WORK REQUIRED:
Transcribe the whole listing precisely, leaving nothing out.

MATERIAL PROVIDED:

------------------------------

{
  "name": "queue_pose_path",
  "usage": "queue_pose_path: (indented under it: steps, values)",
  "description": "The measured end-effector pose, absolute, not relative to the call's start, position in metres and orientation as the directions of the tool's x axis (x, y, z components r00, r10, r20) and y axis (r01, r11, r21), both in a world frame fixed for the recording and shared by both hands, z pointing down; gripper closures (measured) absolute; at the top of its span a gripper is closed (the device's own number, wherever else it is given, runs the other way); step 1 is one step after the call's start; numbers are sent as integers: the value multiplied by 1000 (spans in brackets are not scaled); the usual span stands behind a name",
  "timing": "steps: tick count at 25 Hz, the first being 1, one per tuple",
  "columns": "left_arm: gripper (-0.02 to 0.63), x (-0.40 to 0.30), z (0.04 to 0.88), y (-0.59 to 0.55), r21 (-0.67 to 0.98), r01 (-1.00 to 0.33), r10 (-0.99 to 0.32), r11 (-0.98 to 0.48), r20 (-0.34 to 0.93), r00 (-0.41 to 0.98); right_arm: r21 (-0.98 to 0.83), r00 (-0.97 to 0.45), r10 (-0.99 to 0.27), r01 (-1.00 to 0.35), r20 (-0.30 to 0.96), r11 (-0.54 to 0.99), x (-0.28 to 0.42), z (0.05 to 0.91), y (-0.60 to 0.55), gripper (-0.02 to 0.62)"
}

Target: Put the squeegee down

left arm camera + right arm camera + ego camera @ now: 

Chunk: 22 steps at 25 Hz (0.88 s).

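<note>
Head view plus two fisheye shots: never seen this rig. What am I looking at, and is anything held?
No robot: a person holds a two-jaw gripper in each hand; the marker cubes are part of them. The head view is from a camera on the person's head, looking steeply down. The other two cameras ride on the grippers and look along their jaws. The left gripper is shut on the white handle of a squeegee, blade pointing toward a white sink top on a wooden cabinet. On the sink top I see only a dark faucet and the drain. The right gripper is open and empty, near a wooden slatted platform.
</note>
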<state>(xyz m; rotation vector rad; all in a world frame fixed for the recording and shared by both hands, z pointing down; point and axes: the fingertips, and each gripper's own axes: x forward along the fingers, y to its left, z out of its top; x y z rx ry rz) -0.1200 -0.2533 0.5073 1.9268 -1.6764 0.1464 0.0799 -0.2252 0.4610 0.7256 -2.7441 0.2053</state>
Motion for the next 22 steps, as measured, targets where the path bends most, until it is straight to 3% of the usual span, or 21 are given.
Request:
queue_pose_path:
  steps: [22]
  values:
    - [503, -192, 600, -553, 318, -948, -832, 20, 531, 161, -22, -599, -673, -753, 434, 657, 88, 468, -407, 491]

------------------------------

RESULT:
{
  "name": "queue_pose_path",
  "usage": "queue_pose_path: (indented under it: steps, values)",
  "description": "The measured end-effector pose, absolute, not relative to the call's start, position in metres and orientation as the directions of the tool's x axis (x, y, z components r00, r10, r20) and y axis (r01, r11, r21), both in a world frame fixed for the recording and shared by both hands, z pointing down; gripper closures (measured) absolute; at the top of its span a gripper is closed (the device's own number, wherever else it is given, runs the other way); step 1 is one step after the call's start; numbers are sent as integers: the value multiplied by 1000 (spans in brackets are not scaled); the usual span stands behind a name",
  "timing": "steps: tick count at 25 Hz, the first being 1, one per tuple",
  "columns": "left_arm: gripper (-0.02 to 0.63), x (-0.40 to 0.30), z (0.04 to 0.88), y (-0.59 to 0.55), r21 (-0.67 to 0.98), r01 (-1.00 to 0.33), r10 (-0.99 to 0.32), r11 (-0.98 to 0.48), r20 (-0.34 to 0.93), r00 (-0.41 to 0.98); right_arm: r21 (-0.98 to 0.83), r00 (-0.97 to 0.45), r10 (-0.99 to 0.27), r01 (-1.00 to 0.35), r20 (-0.30 to 0.96), r11 (-0.54 to 0.99), x (-0.28 to 0.42), z (0.05 to 0.91), y (-0.60 to 0.55), gripper (-0.02 to 0.62)"
}

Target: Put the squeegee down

left arm camera + right arm camera + ego camera @ now: 

Chunk: 22 steps at 25 Hz (0.88 s).

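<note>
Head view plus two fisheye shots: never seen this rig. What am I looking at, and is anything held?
No robot: a person holds a two-jaw gripper in each hand; the marker cubes are part of them. The head view is from a camera on the person's head, looking steeply down. The other two cameras ride on the grippers and look along their jaws. The left gripper is shut on the white handle of a squeegee, blade pointing toward a white sink top on a wooden cabinet. On the sink top I see only a dark faucet and the drain. The right gripper is open and empty, near a wooden slatted platform.
</note>
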<state>(xyz m; rotation vector rad; all in a world frame fixed for the recording and shared by both hands, z pointing down; point and axes: the fingertips, and each gripper's own axes: x forward along the fingers, y to its left, z out of its top; x y z rx ry rz) -0.1200 -0.2533 0.5073 1.9268 -1.6764 0.1464 0.0799 -0.2252 0.4610 0.7256 -2.7441 0.2053</state>
Motion for the next 22 steps, as measured, targets where the path bends most, until it is straight to 3% of the usual span, or 21 are given.
Request:
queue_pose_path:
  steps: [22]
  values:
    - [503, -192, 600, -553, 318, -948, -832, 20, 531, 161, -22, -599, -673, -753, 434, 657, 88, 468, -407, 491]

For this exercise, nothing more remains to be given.